PROMPT:
Which lines belong in your copy? Those from the start of the data through the line with "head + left", exactly as written, without any pictures.
• • • • •
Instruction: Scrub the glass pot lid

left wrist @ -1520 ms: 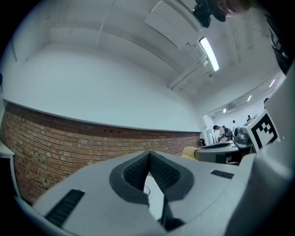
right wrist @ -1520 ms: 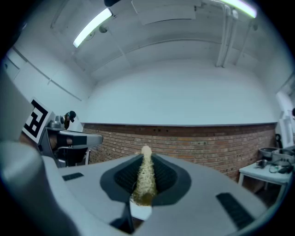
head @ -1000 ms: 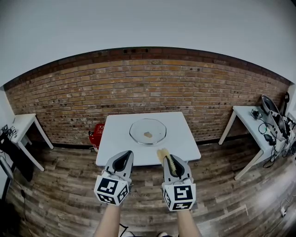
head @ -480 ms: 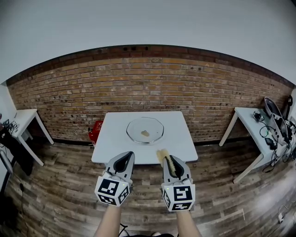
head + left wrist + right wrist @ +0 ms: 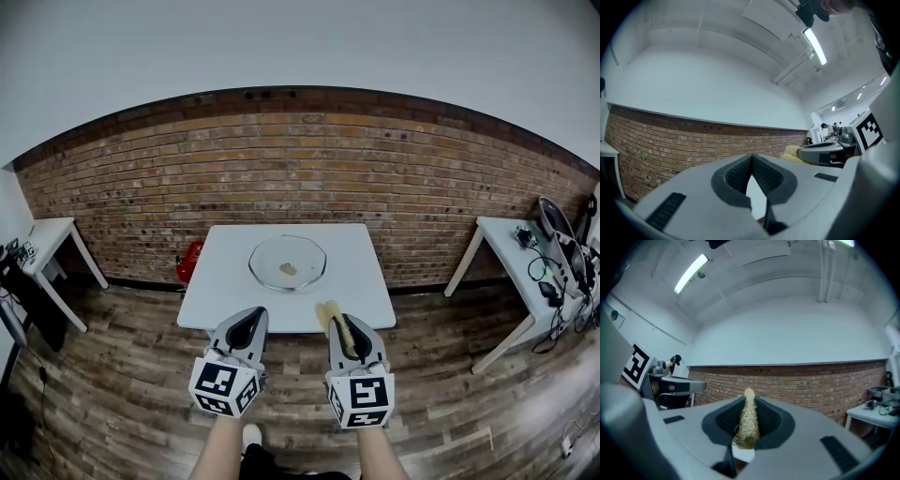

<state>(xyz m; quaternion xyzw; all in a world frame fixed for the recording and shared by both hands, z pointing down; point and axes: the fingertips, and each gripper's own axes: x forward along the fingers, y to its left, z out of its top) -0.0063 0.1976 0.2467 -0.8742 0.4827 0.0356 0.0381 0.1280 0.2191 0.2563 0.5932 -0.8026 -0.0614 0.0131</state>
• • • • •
WRITTEN ANSWER:
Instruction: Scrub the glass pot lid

left wrist @ -1520 ms: 
right wrist @ -1520 ms: 
head @ -1000 ms: 
head @ -480 ms: 
head + left wrist + right wrist @ +0 ms: 

The exercise was answered in full.